Any better strategies for this?

This is all on a Unix system.

-- 
Dror Matalon
Zapatec Inc 
1700 MLK Way
Berkeley, CA 94709
http://www.zapatec.com

---------------------------------------------------------------------
To unsubscribe, e-mail: lucene-user-unsubscribe@jakarta.apache.org
For additional commands, e-mail: lucene-user-help@jakarta.apache.org

Re: Indexing and searching in parallel

Posted by Dror Matalon <dr...@zapatec.com>.

Hi,

On Tue, Oct 14, 2003 at 06:40:14PM +0200, Giulio Cesare Solaroli wrote:
> Hi.
> 
> We have no problem at all searching while indexing or optimizing.
> 
> The only problem we had was on the IndexReader; the reader has 
> visibility only on the documents available on the index when it is 
> first loaded. Thus you have to define a policy to drop and recreate the 
> reader periodically.
> This because I think (if I have understood it well) Lucene handles the 
> duplication of the index on its own, if there are active readers while 
> it update and index.

Looks like I misunderstood. I looked through the FAQs and didn't find
much information on race condition with searching and indexing and how
lucene locks things. The race condition that I'm talking about is the
fact that if you do a search while you update the index files, you need
to be careful during the transition from the old data to the new one.
I imagine that the process involves renaming files since that's atomic
on most systems, but It'd be nice to have a clearer picture.


Regards,

Dror

> 
> Hope this helps.
> 
> Giulio Cesare Solaroli
> 
> On Tuesday, Oct 14, 2003, at 18:27 Europe/Rome, Dror Matalon wrote:
> 
> >Hi Folks,
> >
> >Is there a recommended strategy to deal with allowing to search an 
> >index
> >that is updated continuously?
> >
> >One idea that I thought of is to have two indexes one for searching and
> >one for indexing.
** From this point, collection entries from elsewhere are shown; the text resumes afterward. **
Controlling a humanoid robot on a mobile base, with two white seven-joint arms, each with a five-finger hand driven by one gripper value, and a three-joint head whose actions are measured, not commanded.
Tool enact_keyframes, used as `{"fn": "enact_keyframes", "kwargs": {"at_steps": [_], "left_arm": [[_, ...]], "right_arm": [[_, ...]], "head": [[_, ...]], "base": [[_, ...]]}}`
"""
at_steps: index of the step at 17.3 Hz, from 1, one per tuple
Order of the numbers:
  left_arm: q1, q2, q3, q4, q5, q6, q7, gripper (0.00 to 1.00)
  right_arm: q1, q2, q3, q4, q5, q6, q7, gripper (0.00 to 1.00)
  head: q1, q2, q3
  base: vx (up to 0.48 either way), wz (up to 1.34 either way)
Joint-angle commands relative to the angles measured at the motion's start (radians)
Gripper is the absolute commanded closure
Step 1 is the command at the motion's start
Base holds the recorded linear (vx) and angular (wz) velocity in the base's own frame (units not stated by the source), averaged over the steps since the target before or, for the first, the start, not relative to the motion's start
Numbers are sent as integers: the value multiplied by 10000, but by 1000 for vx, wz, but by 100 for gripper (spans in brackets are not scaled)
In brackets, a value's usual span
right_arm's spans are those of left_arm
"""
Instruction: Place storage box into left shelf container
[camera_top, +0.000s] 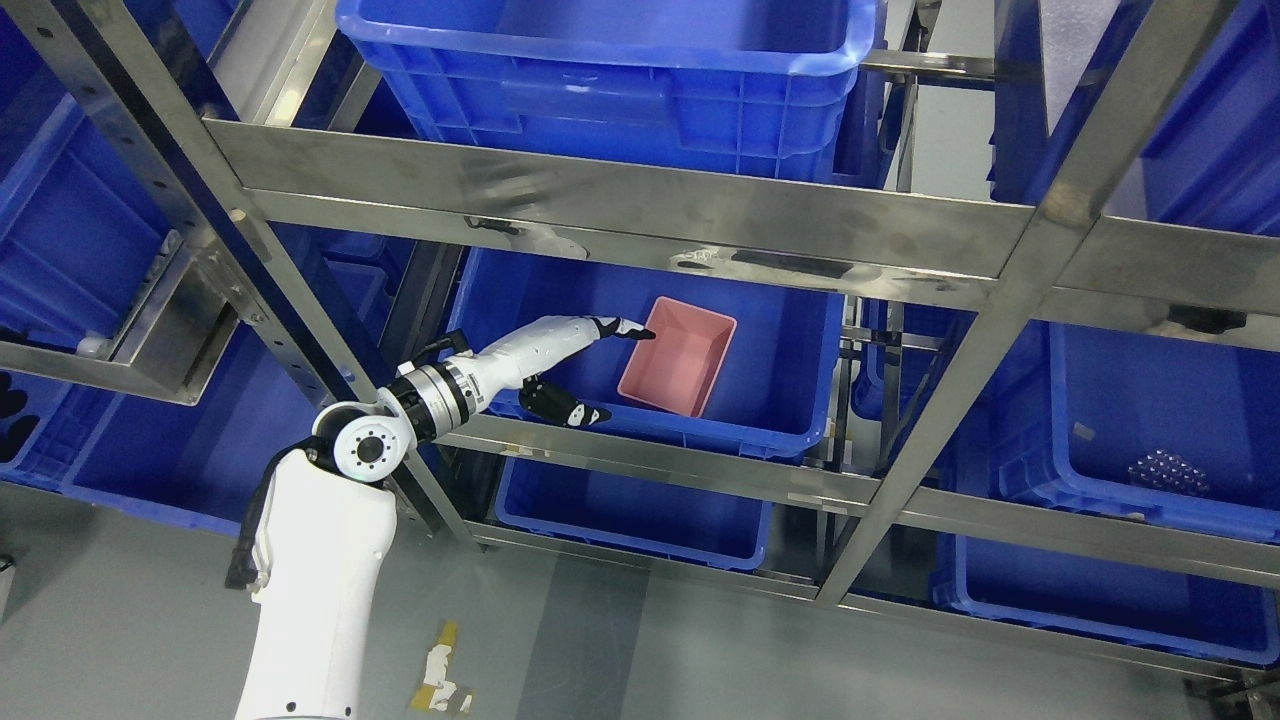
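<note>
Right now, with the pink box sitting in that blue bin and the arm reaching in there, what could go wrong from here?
1. The left hand has fingers extended at the rim of the pink storage box; pulling back could snag and drag or tip it.
2. The arm passes between the steel shelf rails, so lifting while retracting might strike the upper rail.
3. The thumb hangs at the front wall of the blue container and could catch on it.
</note>
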Motion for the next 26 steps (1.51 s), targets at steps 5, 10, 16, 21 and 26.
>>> {"fn": "enact_keyframes", "kwargs": {"at_steps": [5, 10, 16, 21, 26], "left_arm": [[706, 174, -1753, -1001, 3166, 465, 693, 14], [3817, 174, -2293, -3745, 4919, 559, 4051, 2], [5923, 174, -2247, -6002, 6713, 1415, 5406, 0], [5940, 174, -870, -6036, 7527, 2581, 5637, 0], [5940, 174, -237, -6036, 7713, 3151, 5637, 0]], "right_arm": [[77, -175, 0, -175, -30, -6, -7, 0], [77, -175, 0, -175, -30, -6, -7, 0], [77, -175, 0, -175, -30, -6, -7, 0], [77, -175, 0, -175, -30, -6, -7, 0], [77, -175, 0, -175, -30, -6, -7, 0]], "head": [[0, 0, 0], [0, 0, 0], [0, 0, 0], [0, -1, 0], [0, -1, 0]], "base": [[0, 0], [0, 0], [0, 0], [0, 0], [0, 0]]}}
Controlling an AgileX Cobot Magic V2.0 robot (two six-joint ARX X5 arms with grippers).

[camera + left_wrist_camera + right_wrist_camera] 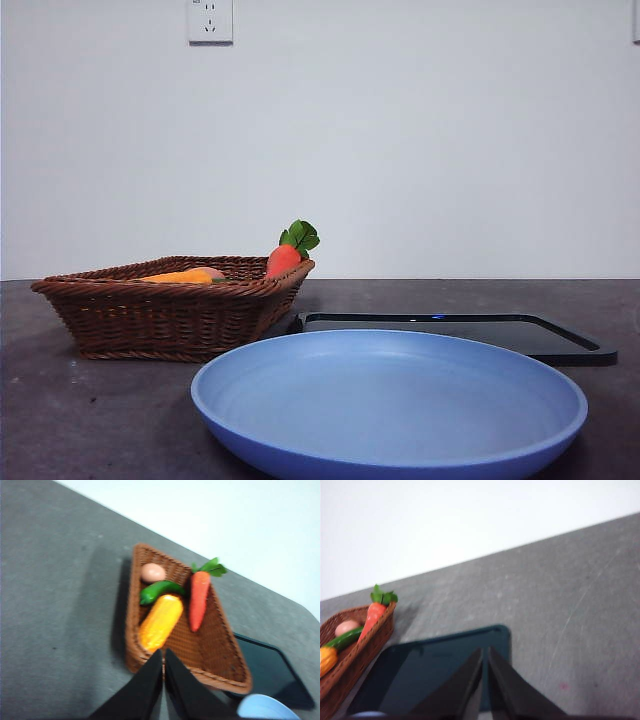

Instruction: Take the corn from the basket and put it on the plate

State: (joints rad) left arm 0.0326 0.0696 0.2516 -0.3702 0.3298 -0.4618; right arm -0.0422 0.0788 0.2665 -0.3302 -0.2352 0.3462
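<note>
The corn point(160, 622) is lying in the basket point(220, 672), left of the carrot point(198, 600), untouched. The left gripper point(163, 662) is hanging above the basket's near rim, jaws pressed together, likely lining up. The right gripper point(485, 662), also pressed together, is waiting over the tray point(420, 670). The plate point(390, 400) is sitting near, right. From the front, the rim is hiding most of the corn.

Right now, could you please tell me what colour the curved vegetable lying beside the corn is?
Green; the left wrist view shows the curved vegetable best.
</note>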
Periodically I would copy new files from the indexed
> >index to the search index and then I would stop writing to the original
> >index and then call optimize on both of them. The main advantage to 
> >this
> >is that I would only be copying the new data over. Since our index 
> >files
> >are over 1 gig, this is important because I wouldn't want to suspend
> >searches for too long.
> >
> >The only problem is that I suspect that while I run the optimize() the
> >index is unavailable for searches.
> >
> >Any better strategies for this?
> >
> >This is all on a Unix system.
> >
> >-- 
> >Dror Matalon
> >Zapatec Inc
> >1700 MLK Way
> >Berkeley, CA 94709
> >http://www.zapatec.com
> >
> >---------------------------------------------------------------------
> >To unsubscribe, e-mail: lucene-user-unsubscribe@jakarta.apache.org
> >For additional commands, e-mail: lucene-user-help@jakarta.apache.org
> >
> 
> 
> ---------------------------------------------------------------------
> To unsubscribe, e-mail: lucene-user-unsubscribe@jakarta.apache.org
> For additional commands, e-mail: lucene-user-help@jakarta.apache.org
> 

-- 
Dror Matalon
Zapatec Inc 
1700 MLK Way
Berkeley, CA 94709
http://www.zapatec.com

---------------------------------------------------------------------
To unsubscribe, e-mail: lucene-user-unsubscribe@jakarta.apache.org
For additional commands, e-mail: lucene-user-help@jakarta.apache.org

Re: Indexing and searching in parallel

Posted by Giulio Cesare Solaroli <sl...@ibn-italy.com>.

Hi.

We have no problem at all searching while indexing or optimizing.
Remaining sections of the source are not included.